■ The problem ■
Among the entries below, one stretch runs from the line that contains "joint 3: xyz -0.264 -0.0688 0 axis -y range" through the line that contains "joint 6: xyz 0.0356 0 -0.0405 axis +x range". Repeat that stretch exactly, ends included, and only that.

Data entries:

⁂

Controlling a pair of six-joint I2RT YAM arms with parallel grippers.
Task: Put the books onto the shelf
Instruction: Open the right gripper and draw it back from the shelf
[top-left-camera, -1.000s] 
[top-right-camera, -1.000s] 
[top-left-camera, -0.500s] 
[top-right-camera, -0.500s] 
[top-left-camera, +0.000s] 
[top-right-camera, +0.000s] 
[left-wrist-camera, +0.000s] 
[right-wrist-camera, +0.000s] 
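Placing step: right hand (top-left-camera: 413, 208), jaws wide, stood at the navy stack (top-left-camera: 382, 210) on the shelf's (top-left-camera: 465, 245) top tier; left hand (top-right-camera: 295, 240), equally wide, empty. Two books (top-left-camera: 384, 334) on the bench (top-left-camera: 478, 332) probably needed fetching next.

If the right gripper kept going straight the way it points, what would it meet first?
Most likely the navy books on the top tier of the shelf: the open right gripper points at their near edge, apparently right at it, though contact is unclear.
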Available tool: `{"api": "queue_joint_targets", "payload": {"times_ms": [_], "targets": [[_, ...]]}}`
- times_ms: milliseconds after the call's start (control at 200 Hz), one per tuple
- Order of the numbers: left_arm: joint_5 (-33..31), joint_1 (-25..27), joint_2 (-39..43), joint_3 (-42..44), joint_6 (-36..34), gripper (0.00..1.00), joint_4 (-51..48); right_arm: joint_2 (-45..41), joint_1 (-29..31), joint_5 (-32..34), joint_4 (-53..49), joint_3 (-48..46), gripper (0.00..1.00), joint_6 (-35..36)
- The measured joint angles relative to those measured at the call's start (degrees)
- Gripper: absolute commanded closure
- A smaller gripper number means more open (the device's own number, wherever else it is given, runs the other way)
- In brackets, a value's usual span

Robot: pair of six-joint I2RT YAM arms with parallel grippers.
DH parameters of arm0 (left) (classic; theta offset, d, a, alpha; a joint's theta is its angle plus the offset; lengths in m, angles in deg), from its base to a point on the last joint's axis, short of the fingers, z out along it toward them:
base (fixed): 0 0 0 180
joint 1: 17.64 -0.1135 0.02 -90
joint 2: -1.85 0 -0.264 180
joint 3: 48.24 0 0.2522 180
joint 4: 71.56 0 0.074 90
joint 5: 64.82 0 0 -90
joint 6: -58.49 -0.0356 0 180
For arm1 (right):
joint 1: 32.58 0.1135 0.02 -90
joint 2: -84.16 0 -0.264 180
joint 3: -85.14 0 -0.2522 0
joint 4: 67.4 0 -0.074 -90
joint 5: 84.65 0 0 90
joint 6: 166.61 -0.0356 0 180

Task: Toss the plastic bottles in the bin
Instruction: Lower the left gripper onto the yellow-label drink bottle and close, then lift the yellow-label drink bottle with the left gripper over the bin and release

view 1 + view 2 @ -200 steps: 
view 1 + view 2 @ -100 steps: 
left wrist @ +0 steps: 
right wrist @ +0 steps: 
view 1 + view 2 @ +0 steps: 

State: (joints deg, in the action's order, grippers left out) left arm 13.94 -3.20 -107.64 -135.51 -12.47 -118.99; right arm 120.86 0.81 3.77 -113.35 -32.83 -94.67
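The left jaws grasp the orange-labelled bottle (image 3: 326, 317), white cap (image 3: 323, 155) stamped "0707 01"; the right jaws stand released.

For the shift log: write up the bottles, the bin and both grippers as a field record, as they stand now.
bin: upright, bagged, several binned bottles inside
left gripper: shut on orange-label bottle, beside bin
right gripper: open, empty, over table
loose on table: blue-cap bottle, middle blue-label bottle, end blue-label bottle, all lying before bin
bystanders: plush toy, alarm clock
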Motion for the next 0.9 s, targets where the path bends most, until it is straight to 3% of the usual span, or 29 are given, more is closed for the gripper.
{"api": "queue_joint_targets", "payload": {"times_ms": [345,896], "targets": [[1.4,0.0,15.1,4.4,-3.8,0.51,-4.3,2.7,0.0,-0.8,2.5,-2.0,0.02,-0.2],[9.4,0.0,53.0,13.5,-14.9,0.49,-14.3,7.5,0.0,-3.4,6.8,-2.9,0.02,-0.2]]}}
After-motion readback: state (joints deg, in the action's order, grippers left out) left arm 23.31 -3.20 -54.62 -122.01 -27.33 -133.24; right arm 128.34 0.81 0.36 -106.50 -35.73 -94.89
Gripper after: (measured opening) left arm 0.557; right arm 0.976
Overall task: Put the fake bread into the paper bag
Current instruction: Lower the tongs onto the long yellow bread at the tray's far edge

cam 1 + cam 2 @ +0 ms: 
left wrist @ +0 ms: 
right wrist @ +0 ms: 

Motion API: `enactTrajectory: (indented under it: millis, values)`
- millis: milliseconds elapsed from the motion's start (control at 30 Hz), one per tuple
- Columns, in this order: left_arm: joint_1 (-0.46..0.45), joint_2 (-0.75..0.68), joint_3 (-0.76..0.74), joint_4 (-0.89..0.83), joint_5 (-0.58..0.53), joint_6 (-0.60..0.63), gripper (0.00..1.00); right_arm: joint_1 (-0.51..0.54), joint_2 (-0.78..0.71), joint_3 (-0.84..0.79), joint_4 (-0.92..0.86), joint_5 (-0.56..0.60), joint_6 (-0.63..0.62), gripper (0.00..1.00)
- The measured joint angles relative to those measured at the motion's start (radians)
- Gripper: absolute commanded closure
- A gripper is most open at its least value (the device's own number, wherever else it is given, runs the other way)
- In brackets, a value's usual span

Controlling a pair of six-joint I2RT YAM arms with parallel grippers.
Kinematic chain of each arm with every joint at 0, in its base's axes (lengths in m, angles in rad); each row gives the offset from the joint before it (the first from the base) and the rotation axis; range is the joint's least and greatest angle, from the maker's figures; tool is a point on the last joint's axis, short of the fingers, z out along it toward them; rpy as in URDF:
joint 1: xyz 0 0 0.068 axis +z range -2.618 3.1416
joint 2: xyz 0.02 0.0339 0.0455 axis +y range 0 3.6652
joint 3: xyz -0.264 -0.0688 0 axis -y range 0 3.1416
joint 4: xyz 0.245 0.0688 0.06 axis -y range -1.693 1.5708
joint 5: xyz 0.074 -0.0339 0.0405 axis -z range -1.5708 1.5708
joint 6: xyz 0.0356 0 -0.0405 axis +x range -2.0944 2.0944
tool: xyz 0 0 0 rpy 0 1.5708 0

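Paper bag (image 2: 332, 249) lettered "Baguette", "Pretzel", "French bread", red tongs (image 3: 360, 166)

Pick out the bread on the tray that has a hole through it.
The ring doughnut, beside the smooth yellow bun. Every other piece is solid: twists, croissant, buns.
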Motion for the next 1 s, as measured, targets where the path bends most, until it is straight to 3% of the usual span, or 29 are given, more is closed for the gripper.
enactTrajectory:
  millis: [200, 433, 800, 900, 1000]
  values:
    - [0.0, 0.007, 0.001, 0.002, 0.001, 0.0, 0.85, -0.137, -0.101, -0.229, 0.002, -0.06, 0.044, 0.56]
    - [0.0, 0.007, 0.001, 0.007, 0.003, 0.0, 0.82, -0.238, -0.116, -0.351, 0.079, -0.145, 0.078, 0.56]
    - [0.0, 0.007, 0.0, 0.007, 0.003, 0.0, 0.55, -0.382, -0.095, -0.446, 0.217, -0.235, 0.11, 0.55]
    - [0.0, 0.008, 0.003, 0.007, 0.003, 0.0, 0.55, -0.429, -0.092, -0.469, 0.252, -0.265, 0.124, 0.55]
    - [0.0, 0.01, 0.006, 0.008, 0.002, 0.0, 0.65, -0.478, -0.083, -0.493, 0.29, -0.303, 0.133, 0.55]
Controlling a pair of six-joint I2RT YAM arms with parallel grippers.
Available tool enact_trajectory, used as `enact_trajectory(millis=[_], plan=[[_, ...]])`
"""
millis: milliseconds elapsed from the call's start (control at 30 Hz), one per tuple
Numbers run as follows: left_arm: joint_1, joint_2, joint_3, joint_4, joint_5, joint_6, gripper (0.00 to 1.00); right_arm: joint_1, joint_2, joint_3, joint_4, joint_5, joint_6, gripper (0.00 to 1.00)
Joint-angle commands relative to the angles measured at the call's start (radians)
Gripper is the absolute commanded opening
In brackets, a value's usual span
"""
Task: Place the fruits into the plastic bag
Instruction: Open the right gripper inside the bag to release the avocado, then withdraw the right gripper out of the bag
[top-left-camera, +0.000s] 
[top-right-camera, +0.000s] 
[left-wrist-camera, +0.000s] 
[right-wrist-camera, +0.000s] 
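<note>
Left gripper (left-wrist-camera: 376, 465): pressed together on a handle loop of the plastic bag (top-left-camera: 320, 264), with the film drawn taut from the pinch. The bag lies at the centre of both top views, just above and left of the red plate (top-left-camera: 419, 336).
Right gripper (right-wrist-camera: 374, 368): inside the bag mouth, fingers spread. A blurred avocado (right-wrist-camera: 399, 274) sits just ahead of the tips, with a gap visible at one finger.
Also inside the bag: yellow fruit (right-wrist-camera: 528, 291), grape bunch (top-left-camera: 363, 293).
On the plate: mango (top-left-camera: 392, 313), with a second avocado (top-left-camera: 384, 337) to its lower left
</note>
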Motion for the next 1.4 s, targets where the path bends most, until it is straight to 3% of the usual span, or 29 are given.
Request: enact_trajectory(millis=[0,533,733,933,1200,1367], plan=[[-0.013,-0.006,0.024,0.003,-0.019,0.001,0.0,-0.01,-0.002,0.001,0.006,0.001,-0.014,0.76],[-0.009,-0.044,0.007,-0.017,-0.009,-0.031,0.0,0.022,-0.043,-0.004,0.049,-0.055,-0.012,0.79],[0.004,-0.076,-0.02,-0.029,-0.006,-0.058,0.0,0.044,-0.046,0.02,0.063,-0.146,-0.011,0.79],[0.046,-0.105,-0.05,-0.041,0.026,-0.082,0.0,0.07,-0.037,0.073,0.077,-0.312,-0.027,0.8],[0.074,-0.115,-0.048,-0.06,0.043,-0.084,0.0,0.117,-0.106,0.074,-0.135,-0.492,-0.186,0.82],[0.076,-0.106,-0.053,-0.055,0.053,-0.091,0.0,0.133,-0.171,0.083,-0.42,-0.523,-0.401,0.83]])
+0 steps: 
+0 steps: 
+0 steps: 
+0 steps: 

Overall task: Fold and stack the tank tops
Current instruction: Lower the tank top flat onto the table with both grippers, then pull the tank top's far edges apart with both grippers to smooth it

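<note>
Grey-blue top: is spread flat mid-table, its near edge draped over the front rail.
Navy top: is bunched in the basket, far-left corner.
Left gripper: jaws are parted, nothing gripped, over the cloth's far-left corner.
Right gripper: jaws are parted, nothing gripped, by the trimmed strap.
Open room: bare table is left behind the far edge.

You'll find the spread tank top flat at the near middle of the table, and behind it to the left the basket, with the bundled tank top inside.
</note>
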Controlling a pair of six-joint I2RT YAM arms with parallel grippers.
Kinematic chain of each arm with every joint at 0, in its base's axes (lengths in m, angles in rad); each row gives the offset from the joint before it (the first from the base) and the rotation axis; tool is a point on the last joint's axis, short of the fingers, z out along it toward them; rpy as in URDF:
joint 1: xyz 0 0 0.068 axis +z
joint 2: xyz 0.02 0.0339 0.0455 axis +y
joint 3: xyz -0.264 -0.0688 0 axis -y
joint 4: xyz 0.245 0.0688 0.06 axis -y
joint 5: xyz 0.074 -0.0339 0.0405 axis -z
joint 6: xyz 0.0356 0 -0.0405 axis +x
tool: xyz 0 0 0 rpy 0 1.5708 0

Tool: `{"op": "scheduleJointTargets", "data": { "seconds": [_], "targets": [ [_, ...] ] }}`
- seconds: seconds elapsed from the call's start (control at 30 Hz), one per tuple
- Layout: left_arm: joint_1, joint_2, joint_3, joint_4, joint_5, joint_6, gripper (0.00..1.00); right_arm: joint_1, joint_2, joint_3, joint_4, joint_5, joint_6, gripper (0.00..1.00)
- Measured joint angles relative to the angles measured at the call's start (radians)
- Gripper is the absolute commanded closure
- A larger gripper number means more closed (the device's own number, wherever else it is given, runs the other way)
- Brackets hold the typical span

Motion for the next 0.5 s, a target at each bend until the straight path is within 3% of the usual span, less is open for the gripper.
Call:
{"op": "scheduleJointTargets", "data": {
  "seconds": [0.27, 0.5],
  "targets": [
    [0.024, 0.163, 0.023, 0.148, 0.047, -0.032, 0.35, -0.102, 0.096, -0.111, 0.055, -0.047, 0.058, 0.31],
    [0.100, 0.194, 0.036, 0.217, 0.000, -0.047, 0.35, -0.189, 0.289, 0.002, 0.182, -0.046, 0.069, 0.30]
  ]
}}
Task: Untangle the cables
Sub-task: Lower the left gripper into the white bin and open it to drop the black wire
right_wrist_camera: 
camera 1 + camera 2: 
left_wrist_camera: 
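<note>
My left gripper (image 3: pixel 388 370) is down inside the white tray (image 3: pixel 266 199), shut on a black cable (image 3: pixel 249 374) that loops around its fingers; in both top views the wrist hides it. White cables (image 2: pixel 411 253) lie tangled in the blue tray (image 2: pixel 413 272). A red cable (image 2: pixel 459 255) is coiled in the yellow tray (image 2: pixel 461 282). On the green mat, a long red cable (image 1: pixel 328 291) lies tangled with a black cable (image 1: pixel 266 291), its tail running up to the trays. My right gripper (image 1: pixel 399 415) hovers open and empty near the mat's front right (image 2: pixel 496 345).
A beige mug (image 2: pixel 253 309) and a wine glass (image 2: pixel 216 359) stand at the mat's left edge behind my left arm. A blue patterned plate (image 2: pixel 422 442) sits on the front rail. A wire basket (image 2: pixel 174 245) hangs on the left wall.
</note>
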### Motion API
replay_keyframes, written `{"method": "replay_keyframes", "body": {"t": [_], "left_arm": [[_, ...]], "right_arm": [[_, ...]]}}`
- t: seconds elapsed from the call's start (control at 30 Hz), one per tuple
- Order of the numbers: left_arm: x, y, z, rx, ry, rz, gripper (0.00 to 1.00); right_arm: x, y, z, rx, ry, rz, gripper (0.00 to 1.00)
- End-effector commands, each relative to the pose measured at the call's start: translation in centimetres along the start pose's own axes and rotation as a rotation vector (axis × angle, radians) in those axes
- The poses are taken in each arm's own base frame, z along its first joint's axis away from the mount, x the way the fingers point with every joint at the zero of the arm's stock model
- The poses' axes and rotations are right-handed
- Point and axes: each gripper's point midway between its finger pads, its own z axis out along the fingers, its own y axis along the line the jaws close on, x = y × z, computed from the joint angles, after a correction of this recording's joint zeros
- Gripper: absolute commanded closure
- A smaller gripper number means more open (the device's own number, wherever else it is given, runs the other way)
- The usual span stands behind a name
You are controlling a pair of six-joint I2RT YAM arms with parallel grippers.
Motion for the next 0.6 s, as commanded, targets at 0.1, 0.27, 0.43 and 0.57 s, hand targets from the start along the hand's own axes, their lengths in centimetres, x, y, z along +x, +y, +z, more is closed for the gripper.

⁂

■ Completed exercise ■
joint 3: xyz -0.264 -0.0688 0 axis -y range 0 3.1416
joint 4: xyz 0.245 0.0688 0.06 axis -y range -1.693 1.5708
joint 5: xyz 0.074 -0.0339 0.0405 axis -z range -1.5708 1.5708
joint 6: xyz 0.0356 0 -0.0405 axis +x range -2.0944 2.0944

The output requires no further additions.